In a pamphlet published around 1925 on therapeutic uses of lavender, R. M. Gatefossé*, wrote:
"Using lavender essential oils for therapeutic purposes is not new. It is likely that this essential oil, under the name Nard Celtique, was highly respected in antiquity and already given great importance for medicinal use as well as a perfume."
Upon the destruction of Celtic power, Romans in the western Mediterranean basin used lavender to treat and preserve clothing and as fragrance for baths.
* René-Maurice Gattefossé, a scientist and industrialist from Lyon who died in 1950, was one of the promoters of lavender cultivation in Haute-Provence.
The word Lavender comes from the Latin “lavare” which means to wash or purify.
Lavander first came to Provence with the arrival of the Romans around 2000 years ago; never leaving and fearing neither drought, wind nor storm, it spread easily to hillsides and plateaus.
At the onset of the Middle Ages, the local Provencal populace gathered wild lavender flowers to treat wounds.
Toward the end of the 19th century inhabitants of Provence began to care for and maintain the wild lavender patches particularly those on hillsides between 600 and 1800 meters in altitude to encourage development of the plant – thence its production.

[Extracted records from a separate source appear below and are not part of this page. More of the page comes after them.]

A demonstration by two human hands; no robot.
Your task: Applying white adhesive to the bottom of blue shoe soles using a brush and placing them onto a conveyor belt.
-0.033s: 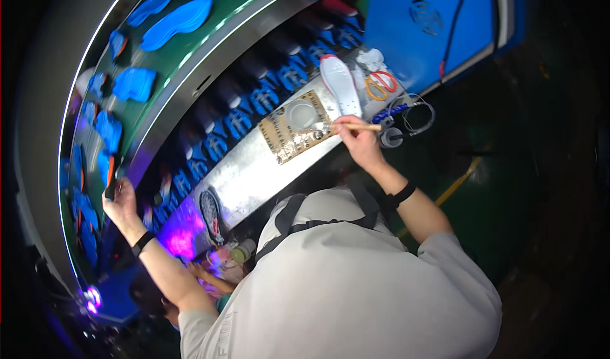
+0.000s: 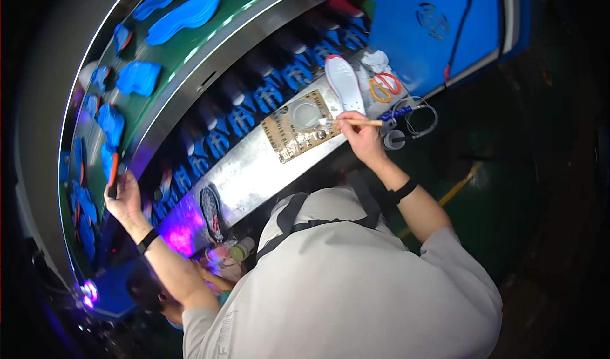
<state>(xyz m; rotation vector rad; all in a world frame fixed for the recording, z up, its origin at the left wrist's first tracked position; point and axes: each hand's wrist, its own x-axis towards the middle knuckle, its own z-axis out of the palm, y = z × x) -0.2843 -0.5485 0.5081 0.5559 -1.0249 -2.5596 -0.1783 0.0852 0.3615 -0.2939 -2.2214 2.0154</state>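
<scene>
At the left, my left hand [image 2: 127,203] reaches to the conveyor's edge, fingers closed around a dark-ended shoe piece [image 2: 113,190]. An orange strip and blue material seem to continue above that dark end, though where the piece stops is unclear. My right hand [image 2: 362,140] pinches a brush [image 2: 363,123] by its wooden handle over the pale bench. The bristles point left, close to a round dish [image 2: 306,113] of pale liquid. Under the dish lies a brown printed sheet [image 2: 289,144]. Just beyond the right hand rests a white shoe sole [image 2: 343,82] with a red end.
Blue shoe pieces [image 2: 184,21] lie on the green curved conveyor [image 2: 184,51]. Scissors [image 2: 384,87], a coiled blue cable [image 2: 395,112] and a small cup [image 2: 394,140] sit at the bench's right end. A dark shoe sole [image 2: 211,213] is at its left end, near another person [image 2: 149,289].
The whole view has shifted slightly to the right. Both hands keep nearly the same places and the same holds.
</scene>
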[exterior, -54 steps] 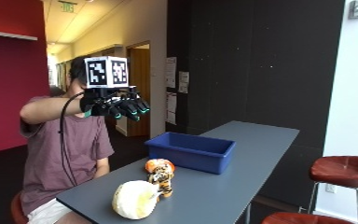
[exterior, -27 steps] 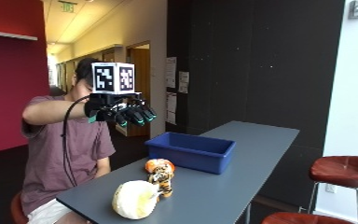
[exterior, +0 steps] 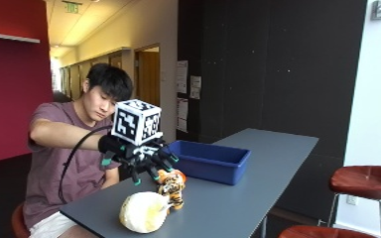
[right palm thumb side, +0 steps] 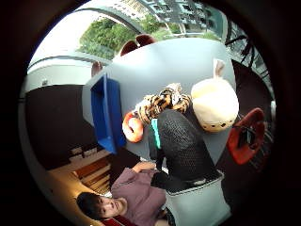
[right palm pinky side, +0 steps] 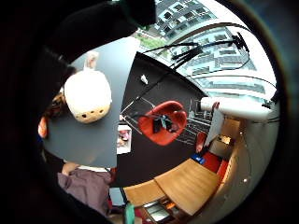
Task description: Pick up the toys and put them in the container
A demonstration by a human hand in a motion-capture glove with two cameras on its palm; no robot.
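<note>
Just under the black-gloved right hand (exterior: 140,157), fingers spread and holding nothing, the orange striped plush tiger (exterior: 171,187) stands apparently upright, facing outward.

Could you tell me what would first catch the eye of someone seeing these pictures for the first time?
The gloved right hand hovers with fingers spread just above a striped tiger toy standing near the table's front end. Beside the tiger lies a cream round plush toy. Behind them sits a blue container, with neither toy in it.
</note>
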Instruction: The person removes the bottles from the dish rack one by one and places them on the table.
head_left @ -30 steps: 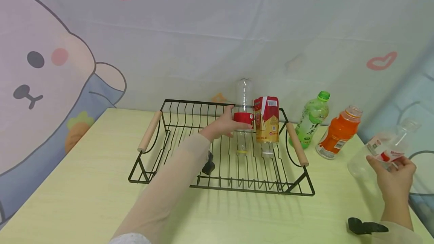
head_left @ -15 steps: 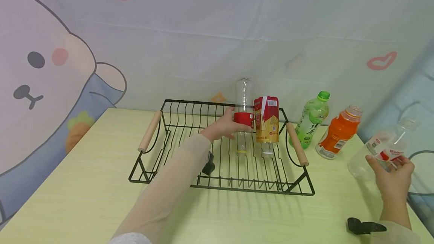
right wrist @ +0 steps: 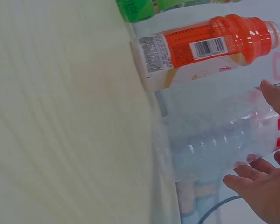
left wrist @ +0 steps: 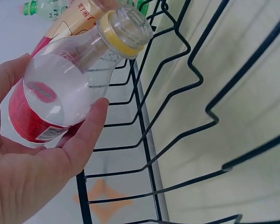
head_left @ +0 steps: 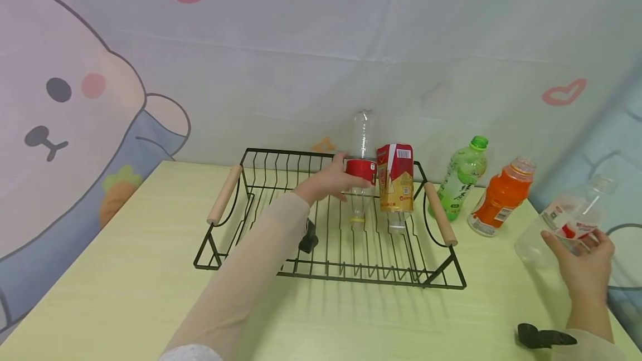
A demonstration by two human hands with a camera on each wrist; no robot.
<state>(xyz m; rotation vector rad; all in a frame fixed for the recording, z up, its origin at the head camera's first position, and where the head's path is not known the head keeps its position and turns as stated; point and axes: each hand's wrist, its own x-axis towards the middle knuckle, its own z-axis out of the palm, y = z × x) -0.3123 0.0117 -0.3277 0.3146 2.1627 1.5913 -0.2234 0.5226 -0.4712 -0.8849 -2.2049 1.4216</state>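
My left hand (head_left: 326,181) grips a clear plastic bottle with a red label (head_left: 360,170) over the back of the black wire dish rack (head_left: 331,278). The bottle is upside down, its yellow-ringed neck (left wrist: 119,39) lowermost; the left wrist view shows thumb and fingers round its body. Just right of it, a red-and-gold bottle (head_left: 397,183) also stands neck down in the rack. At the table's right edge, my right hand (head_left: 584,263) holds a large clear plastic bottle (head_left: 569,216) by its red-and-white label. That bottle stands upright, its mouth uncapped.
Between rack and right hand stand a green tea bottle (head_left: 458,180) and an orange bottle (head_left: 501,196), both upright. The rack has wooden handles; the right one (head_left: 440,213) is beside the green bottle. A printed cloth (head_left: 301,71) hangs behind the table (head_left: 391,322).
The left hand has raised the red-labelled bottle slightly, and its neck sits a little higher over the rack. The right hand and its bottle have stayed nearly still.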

In this way lavender entered the 20th century: from family to intensive cultivation.
* Source and Photo : "Lavandes Lavandins Parfum d'histoire" by Robert Veyan
One could say that lavender essential oil is a very French essence.
As its cultivation is of interest to an entire poor and mountainous region, it has become a necessary resource.
Alpine peasants safeguarded the very ancient knowledge until about 1900 when talk began of plantations and modern distillery methods.
Fuelled by a growing demand for Lavender end-uses, notably for medicinal purposes during the war, the price of the essential oil went from 30 francs per kilogram in 1914 to 100 francs in 1918 with an annual production of 100 tons.
Following the war, production had slowed to less than 60 tons per year in 1920 but, tied to lavandin, started increasing in the years following 1925.
Between 1920 et 1960, lavender production greatly contributed to the prosperity of this dry mountain region in southeastern France.
In 1960, over 150 metric tons of essential oils were produced – a record.
Afterwards, production slowed to its 1992 low point due to competition from imports and synthetic products.
However, today this culture is enjoying dynamic new growth once again thanks to the two successive revitalization programs of 1994-1998 and 2000-2005.